Madam C. J. Walker (1867-1919)

Madame C.J. Walker
Madame C.J. Walker
Image Courtesy of A'Lelia Bundles/ Walker Family Collection

Madam C.J. Walker was born Sarah Breedlove to former slaves, Owen and Minerva Breedlove in Delta, Louisiana on December 23, 1867. Breedlove became an orphan at age seven when her parents died. Three years later, ten-year-old Sarah and her sister moved across to river to Vicksburg, Mississippi to work as maids.  By her fourteenth birthday, Sarah married Moses McWilliams of Vicksburg and three years later gave birth to her only daughter Lelia (who later changed her name to A’Lelia). Breedlove became a widow in 1887. She and her daughter moved to St. Louis to join her older brothers who were barbers. While in St. Louis she found work as a washer woman earning $1.50 per day. She also married her second husband, John Davis, in 1894. The marriage lasted nine years.

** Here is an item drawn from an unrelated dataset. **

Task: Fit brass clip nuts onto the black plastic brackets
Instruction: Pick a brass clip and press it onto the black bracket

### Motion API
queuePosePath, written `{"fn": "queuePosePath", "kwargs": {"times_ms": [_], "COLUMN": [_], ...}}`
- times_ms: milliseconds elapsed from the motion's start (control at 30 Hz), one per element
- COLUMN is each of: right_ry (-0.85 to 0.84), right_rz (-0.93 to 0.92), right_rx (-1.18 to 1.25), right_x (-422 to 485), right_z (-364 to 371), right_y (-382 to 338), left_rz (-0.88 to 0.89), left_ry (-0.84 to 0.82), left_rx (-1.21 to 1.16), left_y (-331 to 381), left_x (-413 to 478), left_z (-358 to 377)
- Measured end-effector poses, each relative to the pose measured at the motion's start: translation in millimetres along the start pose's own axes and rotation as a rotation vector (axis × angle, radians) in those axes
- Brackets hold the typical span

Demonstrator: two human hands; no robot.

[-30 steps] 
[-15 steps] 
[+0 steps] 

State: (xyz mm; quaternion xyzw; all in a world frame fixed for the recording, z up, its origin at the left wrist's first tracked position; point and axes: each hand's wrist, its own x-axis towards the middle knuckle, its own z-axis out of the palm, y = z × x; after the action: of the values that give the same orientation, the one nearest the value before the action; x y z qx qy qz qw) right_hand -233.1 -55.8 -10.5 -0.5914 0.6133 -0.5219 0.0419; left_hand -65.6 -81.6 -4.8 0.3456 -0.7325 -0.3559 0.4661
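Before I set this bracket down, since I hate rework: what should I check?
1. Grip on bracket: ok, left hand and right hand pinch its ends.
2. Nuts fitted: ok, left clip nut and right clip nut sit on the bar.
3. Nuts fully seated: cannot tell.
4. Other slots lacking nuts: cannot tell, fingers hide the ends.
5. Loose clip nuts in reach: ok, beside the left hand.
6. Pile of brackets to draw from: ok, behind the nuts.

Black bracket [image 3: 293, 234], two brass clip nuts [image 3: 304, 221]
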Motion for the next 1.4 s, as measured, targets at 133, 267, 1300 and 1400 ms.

In 1905, Breedlove moved to Denver, Colorado where she sold hair care products for St. Louis businesswoman Annie Pope-Turnbo. It was in Denver that she married her third husband, newspaper sales agent Charles Joseph Walker. She also decided in Denver to found a business to manufacture and market her own hair treatment formula which she called Wonderful Hair Grower. Breedlove adopted a new professional name, Madam C.J. Walker, which she retained after her divorce from Charles Walker in 1912 and began to offer her products for sale through door-to-door agents called Madam C.J. Walker Hair Culturists. Walker also set up a training school for her sales personnel.

As the business expanded Walker relocated her operations to Indianapolis, then the largest inland shipping hub in the nation, to establish a factory for her line of beauty products. She also created a chain of beauty parlors in major cities in the United States, South America, and the Caribbean. Breedlove also set up a training school for beauticians in Pittsburgh and began to advertise and sell products by mail order.

By 1915, Madam C. J. Walker was by far the wealthiest African American woman in the nation. Walker was now invited to major gatherings of black leaders and shared the platform with notables such as Booker T. Washington and W.E.B. DuBois. Her personal triumph inspired other women and she was often invited to lecture on business and politics. During World War I the federal government enlisted her to persuade African Americans to support the war effort and to buy war bonds even as it placed her on a list of “Negro subversives” because of her advocacy on behalf of black soldiers who faced racial discrimination. Walker also spoke out on the social conditions affecting African Americans and devoted particular attention and money to the campaign to make lynching a federal crime.  Walker also donated money and time to the NAACP, the National Association of Colored Women, the YMCA, and the YWCA and provided the largest contribution for saving the home of Frederick Douglass in Washington, D.C.

Madam C.J. Walker also lived lavishly in a country estate she called Villa Lewaro overlooking the Hudson River in Westchester County, New York. Her neighbors included Jay Gould and John D. Rockefeller. The home at Villa Lewaro, designed by the black architect, Vertner Woodson Tandy, also served as a conference center for summits of black leaders. On May 25, 1919, fifty-one-year-old Walker died at Villa Lewaro.